EL PAíS › OPINION

Con los brazos abiertos

 Por Sandra Russo

La escena me quedó en la memoria. Una pareja divorciada y con una hija de doce años en común se encontró en la Costa. El ex marido y padre de la niña pasó una noche porque no quería dejar de verla un mes entero. La ex mujer estaba recientemente casada en segundas nupcias: era entonces la mujer de otro hombre. El padre no pasó por la casa para buscar a la niña y llevarla a cenar con él. Tal vez ésa haya sido la idea, pero la ex mujer y su actual marido organizaron un asado para recibirlo y hospedarlo esa noche. Me invitaron al asado. Cuando llegué, las mujeres tomaban unos tragos en la cocina, y el actual marido y el ex marido de la mujer charlaban amigablemente mientras se ocupaban de la parrilla. Fue entonces cuando conocí el desapasionamiento en el sentido más positivo posible. No había ningún nudo de reproches o irritación entre los ex cónyuges. Seguían siendo el padre y la madre de la niña. Y lejos de tolerarse, se tenían mutuo respeto. ¿Un colmo de civilización? ¿Existen, en esta materia, colmos de civilización?

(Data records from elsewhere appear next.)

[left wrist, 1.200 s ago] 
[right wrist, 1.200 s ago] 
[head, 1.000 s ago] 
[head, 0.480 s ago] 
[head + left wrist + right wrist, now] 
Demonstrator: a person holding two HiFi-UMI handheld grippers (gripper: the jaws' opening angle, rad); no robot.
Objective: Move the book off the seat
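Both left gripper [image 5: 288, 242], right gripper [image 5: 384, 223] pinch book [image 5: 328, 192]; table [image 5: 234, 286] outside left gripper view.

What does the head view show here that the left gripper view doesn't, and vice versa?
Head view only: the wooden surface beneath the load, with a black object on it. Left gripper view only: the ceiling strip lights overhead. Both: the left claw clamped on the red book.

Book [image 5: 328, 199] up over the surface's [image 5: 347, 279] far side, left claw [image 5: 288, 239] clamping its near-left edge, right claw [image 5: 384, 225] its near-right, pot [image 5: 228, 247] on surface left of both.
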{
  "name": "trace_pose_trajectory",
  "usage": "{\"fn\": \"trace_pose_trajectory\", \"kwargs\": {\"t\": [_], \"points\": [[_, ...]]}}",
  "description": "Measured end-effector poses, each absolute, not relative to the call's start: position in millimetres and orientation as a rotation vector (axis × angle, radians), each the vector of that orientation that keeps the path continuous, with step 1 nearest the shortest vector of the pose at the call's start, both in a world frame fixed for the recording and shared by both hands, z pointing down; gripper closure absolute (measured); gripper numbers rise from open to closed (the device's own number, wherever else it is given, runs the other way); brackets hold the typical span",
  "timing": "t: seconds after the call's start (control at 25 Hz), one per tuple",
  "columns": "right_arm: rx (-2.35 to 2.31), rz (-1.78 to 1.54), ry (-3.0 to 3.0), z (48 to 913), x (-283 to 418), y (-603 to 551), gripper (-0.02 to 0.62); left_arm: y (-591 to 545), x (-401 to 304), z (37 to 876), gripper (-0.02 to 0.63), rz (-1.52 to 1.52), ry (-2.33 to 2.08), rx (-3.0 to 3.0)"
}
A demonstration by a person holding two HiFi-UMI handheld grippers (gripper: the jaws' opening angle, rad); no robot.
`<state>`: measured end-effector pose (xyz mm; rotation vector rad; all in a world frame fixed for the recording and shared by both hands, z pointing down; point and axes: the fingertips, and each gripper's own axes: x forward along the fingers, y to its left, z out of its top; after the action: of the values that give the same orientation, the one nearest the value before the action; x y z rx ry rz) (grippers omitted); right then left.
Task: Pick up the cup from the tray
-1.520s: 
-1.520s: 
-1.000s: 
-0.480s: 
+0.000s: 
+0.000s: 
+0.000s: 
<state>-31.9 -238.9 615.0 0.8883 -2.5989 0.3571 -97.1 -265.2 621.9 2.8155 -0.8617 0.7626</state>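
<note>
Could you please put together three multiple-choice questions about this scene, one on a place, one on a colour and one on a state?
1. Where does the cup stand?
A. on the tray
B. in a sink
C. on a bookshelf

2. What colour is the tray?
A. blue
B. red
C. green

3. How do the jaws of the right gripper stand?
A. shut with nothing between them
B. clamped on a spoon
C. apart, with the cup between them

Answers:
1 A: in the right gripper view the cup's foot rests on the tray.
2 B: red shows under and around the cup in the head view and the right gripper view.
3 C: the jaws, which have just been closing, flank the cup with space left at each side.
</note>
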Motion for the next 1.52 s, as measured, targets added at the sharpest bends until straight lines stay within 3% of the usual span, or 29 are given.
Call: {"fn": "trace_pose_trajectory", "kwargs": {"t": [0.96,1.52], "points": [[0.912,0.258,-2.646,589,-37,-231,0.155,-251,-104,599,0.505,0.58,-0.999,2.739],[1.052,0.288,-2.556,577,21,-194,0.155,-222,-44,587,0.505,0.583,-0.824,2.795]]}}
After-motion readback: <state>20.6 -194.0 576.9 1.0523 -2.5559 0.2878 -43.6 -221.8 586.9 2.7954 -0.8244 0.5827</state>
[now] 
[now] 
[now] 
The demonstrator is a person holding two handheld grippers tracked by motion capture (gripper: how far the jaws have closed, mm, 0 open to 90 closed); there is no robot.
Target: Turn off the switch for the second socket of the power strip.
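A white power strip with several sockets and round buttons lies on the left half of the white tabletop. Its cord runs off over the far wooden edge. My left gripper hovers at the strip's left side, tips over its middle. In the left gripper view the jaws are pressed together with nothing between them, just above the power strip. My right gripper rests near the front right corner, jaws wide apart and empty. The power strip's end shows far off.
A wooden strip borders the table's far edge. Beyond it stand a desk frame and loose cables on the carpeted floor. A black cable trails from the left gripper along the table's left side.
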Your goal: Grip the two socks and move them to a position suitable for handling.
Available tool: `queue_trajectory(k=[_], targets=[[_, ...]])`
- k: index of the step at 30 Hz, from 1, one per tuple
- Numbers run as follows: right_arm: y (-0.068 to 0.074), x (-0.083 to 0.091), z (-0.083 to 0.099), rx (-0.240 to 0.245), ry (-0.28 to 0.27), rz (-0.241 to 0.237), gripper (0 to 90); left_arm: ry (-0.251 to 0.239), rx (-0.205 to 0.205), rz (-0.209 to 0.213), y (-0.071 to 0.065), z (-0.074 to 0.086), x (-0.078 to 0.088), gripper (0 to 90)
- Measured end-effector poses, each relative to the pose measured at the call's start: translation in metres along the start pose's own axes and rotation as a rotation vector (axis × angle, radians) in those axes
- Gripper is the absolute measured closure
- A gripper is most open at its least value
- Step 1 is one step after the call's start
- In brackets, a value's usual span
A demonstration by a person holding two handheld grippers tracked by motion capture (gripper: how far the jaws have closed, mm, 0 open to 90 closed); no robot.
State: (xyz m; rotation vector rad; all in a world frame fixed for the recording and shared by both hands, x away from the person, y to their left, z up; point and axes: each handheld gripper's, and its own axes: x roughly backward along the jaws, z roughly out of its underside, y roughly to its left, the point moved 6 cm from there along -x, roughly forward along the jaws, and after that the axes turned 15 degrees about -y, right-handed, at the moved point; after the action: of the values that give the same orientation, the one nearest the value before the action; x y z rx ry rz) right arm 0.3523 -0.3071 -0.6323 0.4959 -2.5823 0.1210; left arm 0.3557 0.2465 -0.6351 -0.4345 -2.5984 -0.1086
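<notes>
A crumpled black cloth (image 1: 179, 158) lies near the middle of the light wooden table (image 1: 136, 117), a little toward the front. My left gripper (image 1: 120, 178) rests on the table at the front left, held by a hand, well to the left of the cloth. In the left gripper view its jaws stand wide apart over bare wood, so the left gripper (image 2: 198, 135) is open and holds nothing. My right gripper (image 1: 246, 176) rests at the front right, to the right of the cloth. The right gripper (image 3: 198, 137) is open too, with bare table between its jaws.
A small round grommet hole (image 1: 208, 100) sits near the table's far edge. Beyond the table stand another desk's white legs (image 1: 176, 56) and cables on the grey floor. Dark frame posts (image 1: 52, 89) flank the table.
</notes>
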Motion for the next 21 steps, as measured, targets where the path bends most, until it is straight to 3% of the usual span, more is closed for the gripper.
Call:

En los orígenes de la cultura occidental, cuando no había matrimonios separados porque no existía el matrimonio por amor, ese Otro fantasmático que irrumpía y ponía en cuestión el Orden establecido era el extranjero. En lo privado y en lo público, siempre se trata del Otro y de las creencias del Otro. De aquel que puede mirar con ojos extrañados lo que nos parece natural. El primer Otro concebido en la historia occidental fue el extranjero. El odio al extranjero se llama xenofobia. Ya sabemos qué es la fobia y que el xenos es el que viene de afuera. Pero el xenos no existiría sin la xenia. Benveniste es el que hace este análisis. La xenia es el pacto, el contrato o la alianza que han hecho muchos Otros entre sí. Cuando se rechaza al Otro, se rechaza, en realidad, el pacto de convivencia que ha hecho ese Otro con los suyos.

El anfitrión que se niega a darle hospitalidad a un extranjero lo que hace es rechazar, en la figura de Otro, las creencias y las costumbres diferentes de las propias. De estos rudimentos de conceptos se desprenderá luego la idea de la diplomacia, y las figuras de los embajadores. Imagínense un mundo en el que sólo se pudieran mantener relaciones amistosas con quienes se nos parecen. ¿Cuál sería la gracia, la necesidad, la obligación ética de la hospitalidad, cuando las propias leyes de la hospitalidad surgen de aceptar las diferencias?

El anfitrión hospitalario es aquel que no pregunta en qué cree o cómo vive aquel que llega. El anfitrión que ofrece, que da hospitalidad, es el que toma del Otro su dignidad humana, y acepta la versatilidad propia de la condición humana. El anfitrión que recibe a los Otros con los brazos abiertos no hace preguntas, no interroga. Negarles a las demás xenias el derecho a creer en lo que creen es desviar la hospitalidad hacia la hostilidad.

Los curas no se divorcian porque no se casan. El Vaticano no acepta embajadores divorciados. Esto es: rechaza las culturas diferentes, la diversidad, los complejos tejidos y contratos sociales que han dado como fruto otras maneras de vivir que las que acepta el Vaticano. Lo que hace este Papa es recibir hospitalariamente sólo a aquellos que no ponen en cuestión el dogma de su propia xenia, la católica.

El rechazo a Alberto Iribarne como embajador ante el Vaticano porque está divorciado no dice absolutamente nada sobre Alberto Iribarne. Lo único que dice sobre ese Estado confesional enclavado en Roma es que encarna, hoy, el ejemplo más degradado de la xenofobia.